Recent reporting shows the financial calculus behind these tragedies. Nursing home operators in New York’s Capital Region diverted Medicare and Medicaid funds through inflated rent and bogus salaries. That left facilities chronically understaffed and suffering neglect so severe that it led to cases of serious injury and death .

By turning hospitals and nursing homes into profit centers rather than care centers, private equity firms aren’t just bankrupting businesses, they are literally killing people. And when that business model collapses, it will be everyday Americans who pay the cost once again.

The message is not subtle. If private equity’s gamble fails, the richest players will once again be saved. For ordinary Americans, the reckoning will look like it always does. Lost jobs. Higher taxes. Vanishing pensions. Rising tuition. And another generation paying for someone else’s greed.

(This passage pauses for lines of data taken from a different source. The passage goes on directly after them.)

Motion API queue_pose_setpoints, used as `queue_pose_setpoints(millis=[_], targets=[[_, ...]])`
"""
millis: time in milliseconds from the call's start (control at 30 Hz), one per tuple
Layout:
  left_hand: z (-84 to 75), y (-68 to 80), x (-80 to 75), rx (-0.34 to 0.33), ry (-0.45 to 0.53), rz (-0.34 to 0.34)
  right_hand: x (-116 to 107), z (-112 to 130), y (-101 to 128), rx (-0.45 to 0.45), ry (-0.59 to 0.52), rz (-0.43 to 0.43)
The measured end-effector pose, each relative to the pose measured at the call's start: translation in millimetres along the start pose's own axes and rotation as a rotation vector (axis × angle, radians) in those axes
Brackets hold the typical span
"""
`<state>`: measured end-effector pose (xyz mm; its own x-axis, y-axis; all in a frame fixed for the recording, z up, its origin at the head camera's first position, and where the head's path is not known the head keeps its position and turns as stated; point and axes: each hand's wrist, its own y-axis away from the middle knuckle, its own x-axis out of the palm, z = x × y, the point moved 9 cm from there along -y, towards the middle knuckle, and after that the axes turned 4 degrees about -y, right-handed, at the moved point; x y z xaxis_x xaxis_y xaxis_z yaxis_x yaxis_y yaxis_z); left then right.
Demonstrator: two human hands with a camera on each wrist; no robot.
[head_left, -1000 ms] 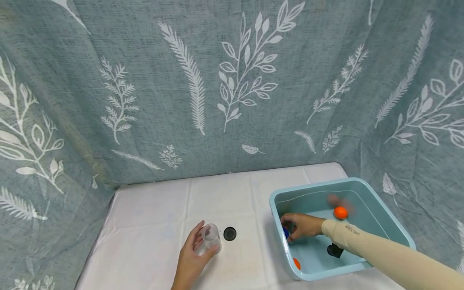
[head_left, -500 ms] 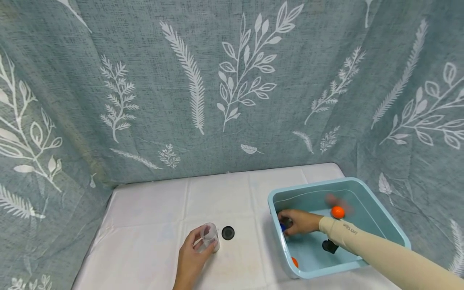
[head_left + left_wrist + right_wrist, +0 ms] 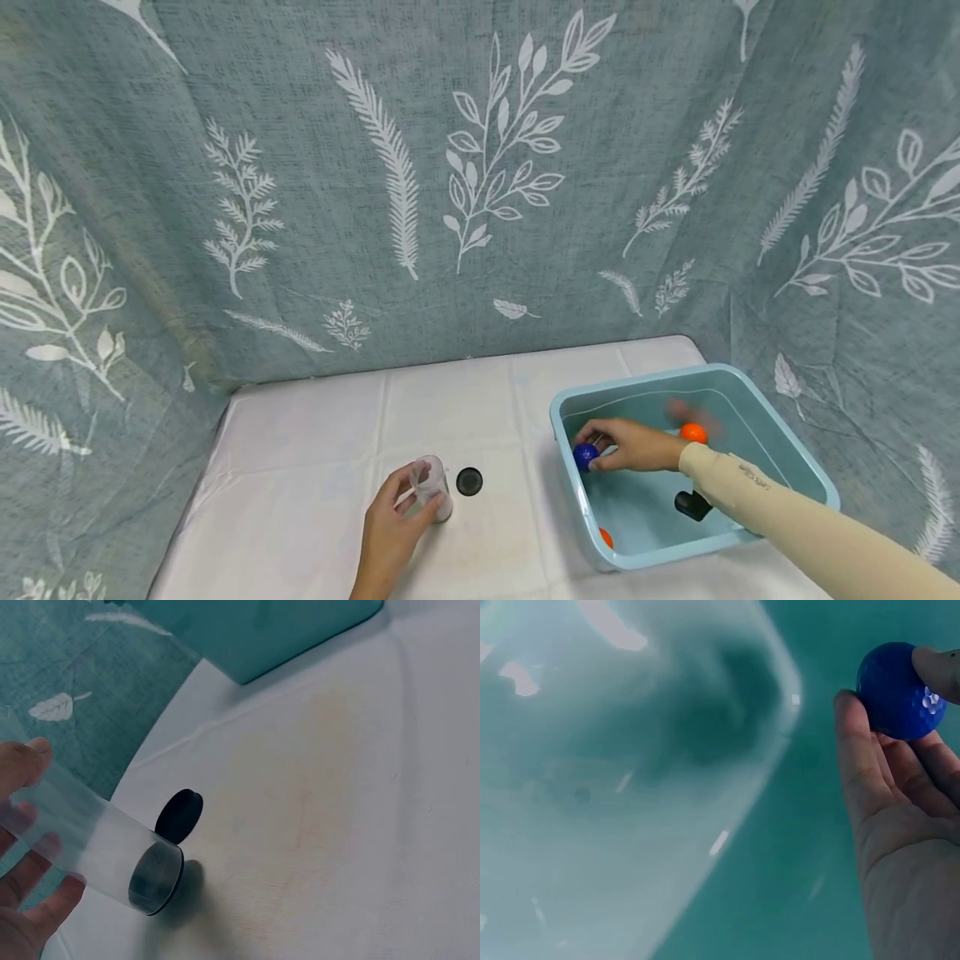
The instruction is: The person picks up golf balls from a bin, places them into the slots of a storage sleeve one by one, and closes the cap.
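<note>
From the head view, a blue ball [image 3: 585, 454] is being pinched at the fingertips of the right hand [image 3: 630, 444], inside the teal basin [image 3: 795, 454]. To its left, a clear tube [image 3: 432, 487] is being gripped upright by the left hand [image 3: 390, 533], mouth up.

Left wrist: the tube [image 3: 97, 844] is being clasped, a black cap [image 3: 178, 816] lying just beyond its base.

Right wrist: the ball [image 3: 900, 690] is being held between thumb and fingers.

The left hand [image 3: 392, 530] reaches forward, its fingers and thumb curled in a grip. The right hand [image 3: 633, 444], on a sleeved arm stretched out, pinches with its fingertips [image 3: 853, 705].
</note>
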<state>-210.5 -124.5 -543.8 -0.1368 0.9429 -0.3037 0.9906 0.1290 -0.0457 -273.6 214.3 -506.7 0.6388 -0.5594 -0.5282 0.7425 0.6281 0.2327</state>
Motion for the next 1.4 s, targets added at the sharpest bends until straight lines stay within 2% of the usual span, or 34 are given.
queue_pose_setpoints(millis=[233,433,600,800,1133,1400], targets=[[-12.0,-0.1,-3.5,0.030,-0.006,0.011,-16.4,18.9,11.8,-0.062,-0.085,-0.022],[-23.4,-1.2,-10.5,0.061,0.009,0.003,-30.3,32.4,21.9,-0.023,-0.165,-0.032],[-35.6,-3.0,-16.2,0.095,-0.026,0.006,-43.9,59.5,24.6,-0.070,-0.210,-0.081],[-47.4,-5.5,-15.6,0.110,-0.040,0.016,-45.8,94.6,15.0,-0.162,-0.312,-0.101],[-69.5,-1.2,-8.3,0.108,-0.045,0.041,-32.6,146.3,-12.7,-0.284,-0.390,-0.141],[-97.4,-0.8,-5.2,0.154,-0.080,0.061,-21.0,179.0,-37.0,-0.347,-0.510,-0.181]])
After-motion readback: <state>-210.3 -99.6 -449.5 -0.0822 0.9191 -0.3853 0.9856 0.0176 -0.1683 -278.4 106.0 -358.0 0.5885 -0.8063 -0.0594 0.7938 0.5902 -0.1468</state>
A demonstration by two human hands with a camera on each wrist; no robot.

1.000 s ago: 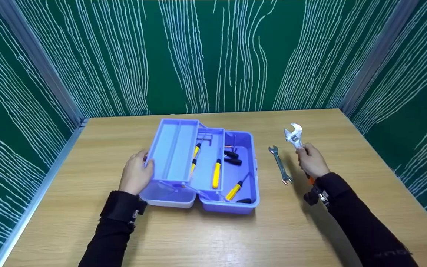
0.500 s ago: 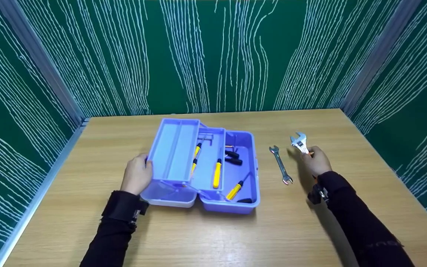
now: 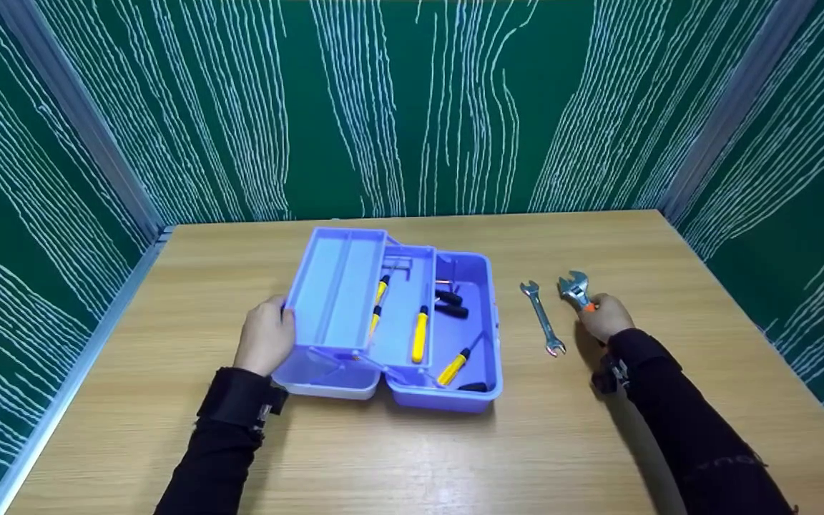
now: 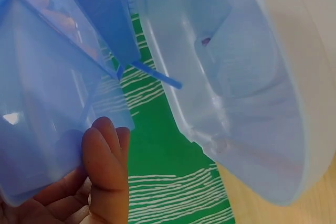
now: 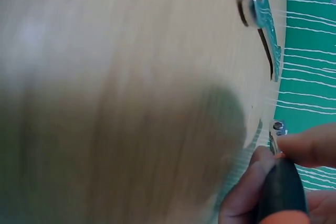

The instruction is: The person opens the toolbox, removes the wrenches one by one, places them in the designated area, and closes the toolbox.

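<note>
1. The right hand (image 3: 604, 317) grips the adjustable wrench (image 3: 575, 288) by its dark, orange-tipped handle, fingers (image 5: 247, 192) curled round it; the wrench head sits low over the worktop (image 3: 412, 443), on the right side, just right of the flat spanner (image 3: 542, 317). Whether the head already touches the wood I cannot tell.

2. The left hand (image 3: 265, 336) holds the left edge of the raised tray (image 3: 337, 286) of the open blue toolbox (image 3: 448, 390), fingers (image 4: 105, 161) curled against the tray's clear wall. That hold looks to be steadying the box.

3. To handle the wrench well here, I would judge it best to bring the head down flat and parallel to the spanner, apart from it, so the two do not knock or overlap.

4. Let the heavy head end meet the wood first, then lower the handle; loosen the fingers only once the whole length rests.

5. Keep the left hand's grip light: the tray stands on thin hinged arms, and a hard pull could tip the box or shake the yellow-handled screwdrivers (image 3: 419, 335) lying in it.

6. The right wrist view is blurred, so the exact gap under the wrench is unclear.
</note>
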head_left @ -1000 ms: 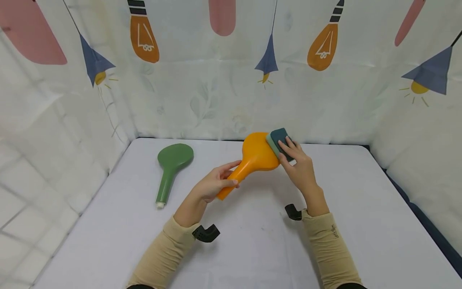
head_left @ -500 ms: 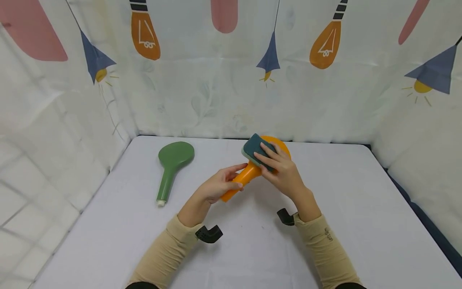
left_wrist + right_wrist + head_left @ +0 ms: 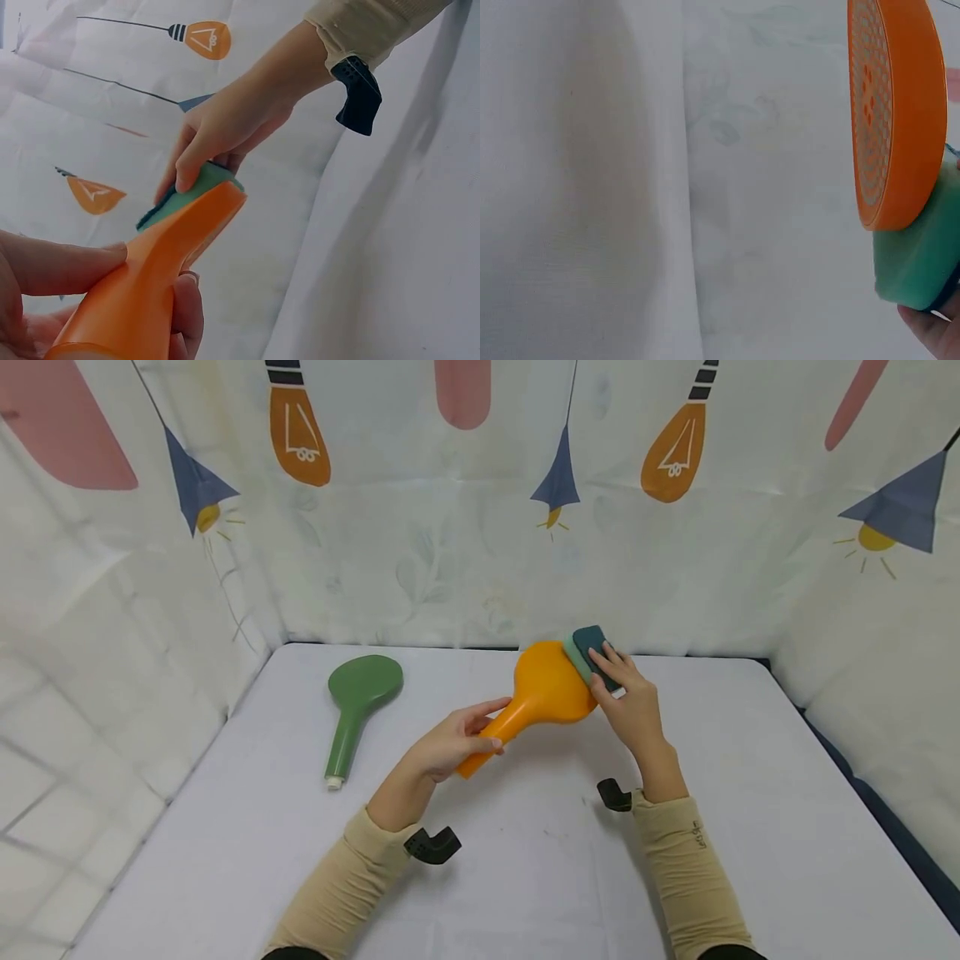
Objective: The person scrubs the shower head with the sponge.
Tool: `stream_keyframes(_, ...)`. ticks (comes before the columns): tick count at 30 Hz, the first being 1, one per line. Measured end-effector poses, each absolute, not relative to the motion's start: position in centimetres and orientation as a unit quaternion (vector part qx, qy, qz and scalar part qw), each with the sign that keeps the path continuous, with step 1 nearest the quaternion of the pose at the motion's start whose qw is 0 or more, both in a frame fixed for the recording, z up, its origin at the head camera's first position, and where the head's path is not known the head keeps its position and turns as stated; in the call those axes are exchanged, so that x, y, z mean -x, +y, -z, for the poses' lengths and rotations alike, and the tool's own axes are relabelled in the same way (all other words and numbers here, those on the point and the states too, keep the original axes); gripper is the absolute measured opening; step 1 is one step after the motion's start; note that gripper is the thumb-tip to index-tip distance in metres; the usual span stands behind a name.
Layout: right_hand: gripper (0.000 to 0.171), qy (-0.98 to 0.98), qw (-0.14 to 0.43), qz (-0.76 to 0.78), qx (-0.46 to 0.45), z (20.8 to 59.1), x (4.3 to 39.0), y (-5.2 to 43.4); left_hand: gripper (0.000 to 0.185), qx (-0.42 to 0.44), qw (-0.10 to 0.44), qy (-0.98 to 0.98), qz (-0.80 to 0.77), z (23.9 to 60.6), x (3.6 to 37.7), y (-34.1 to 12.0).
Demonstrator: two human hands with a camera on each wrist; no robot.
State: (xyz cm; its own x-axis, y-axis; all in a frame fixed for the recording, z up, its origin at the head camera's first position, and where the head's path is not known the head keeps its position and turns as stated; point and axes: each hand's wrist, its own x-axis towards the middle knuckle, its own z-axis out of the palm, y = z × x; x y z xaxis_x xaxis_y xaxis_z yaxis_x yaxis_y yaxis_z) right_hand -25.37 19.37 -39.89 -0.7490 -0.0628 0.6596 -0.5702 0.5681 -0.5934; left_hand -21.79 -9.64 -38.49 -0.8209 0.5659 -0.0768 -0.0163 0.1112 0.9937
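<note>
White cloth desk (image 3: pixel 525 860), lamp-print curtain (image 3: pixel 450 527) behind it across the top of the frame. Left hand (image 3: pixel 450 745) grips the handle of the orange shower head (image 3: pixel 546 692), lifted off the desk at frame center. Right hand (image 3: pixel 630 702) clamps a green sponge (image 3: pixel 588 652) with fingers (image 3: pixel 187 161) curled over it, pressed against the head's back rim; perforated face (image 3: pixel 870 105) turned away from the sponge. Green shower head (image 3: pixel 358 697) lies flat on the desk, center left, well apart.
</note>
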Motion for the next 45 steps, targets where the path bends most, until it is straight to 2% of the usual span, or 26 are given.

This is the American cycle. The profits are privatized, the losses are socialized, and working families are forced to carry the cost.

While You’re Watching Game 7 of the NBA Finals, We’re Being Sold Out Piece by Piece

We’re not watching a dramatic fall of America. There are no breaking news alerts about the end. No explosions in the streets. No economic sirens.

But make no mistake….something terrible is happening.

Piece by piece, decision by decision, we are being sold out. Our labor, our taxes, our future, it is all being extracted. And while it happens, we are told to look the other way while letting AI take many of our jobs.

Watch the game. Scroll the feed. Place a bet. Argue online about culture wars that do not affect your rent, your hospital bill, or your ability to afford groceries.

Meanwhile, the money keeps flowing. Out of your paycheck. Out of your neighborhood. Out of this country. Straight into the hands of foreign governments, defense contractors, and elite interests.

This is not the dramatic fall of a nation. It is a transfer of wealth, security, and stability away from ordinary Americans and toward a system that was never built to serve us. It is a system that acts globally, extracts locally, and survives only as long as we do not look directly at it.

You can call it a government. You can call it a machine. But what it really functions as is an empire. And the longer we ignore it, the more it takes.

The Cost of That Empire Is Being Paid in Evictions and Empty Refrigerators

While your tax dollars are used to fund missile systems in Israel, people across the United States are struggling just to keep a roof over their heads. Since 2020, the median price of a home has risen by more than 40 percent. Interest rates have climbed above 7 percent, making homeownership unreachable for millions (National Association of Realtors, 2024).

At the same time, Americans like myself, carry over $1.7 trillion in student loan debt. Medical bankruptcies remain the most common form of personal financial ruin. A premature baby that has to stay in a neonatal intensive care unit for over a month can cost well over a million dollars. On top of that, more than half of the country cannot afford an unexpected five hundred dollar emergency.

And yet, every year, tens of billions of dollars are approved for foreign aid without hesitation.

Israel receives more U.S. taxpayer money than any other nation on Earth. Since 1948, it has received over 300 billion dollars in aid, including nearly 4 billion annually in guaranteed military funding (Congressional Research Service, 2023).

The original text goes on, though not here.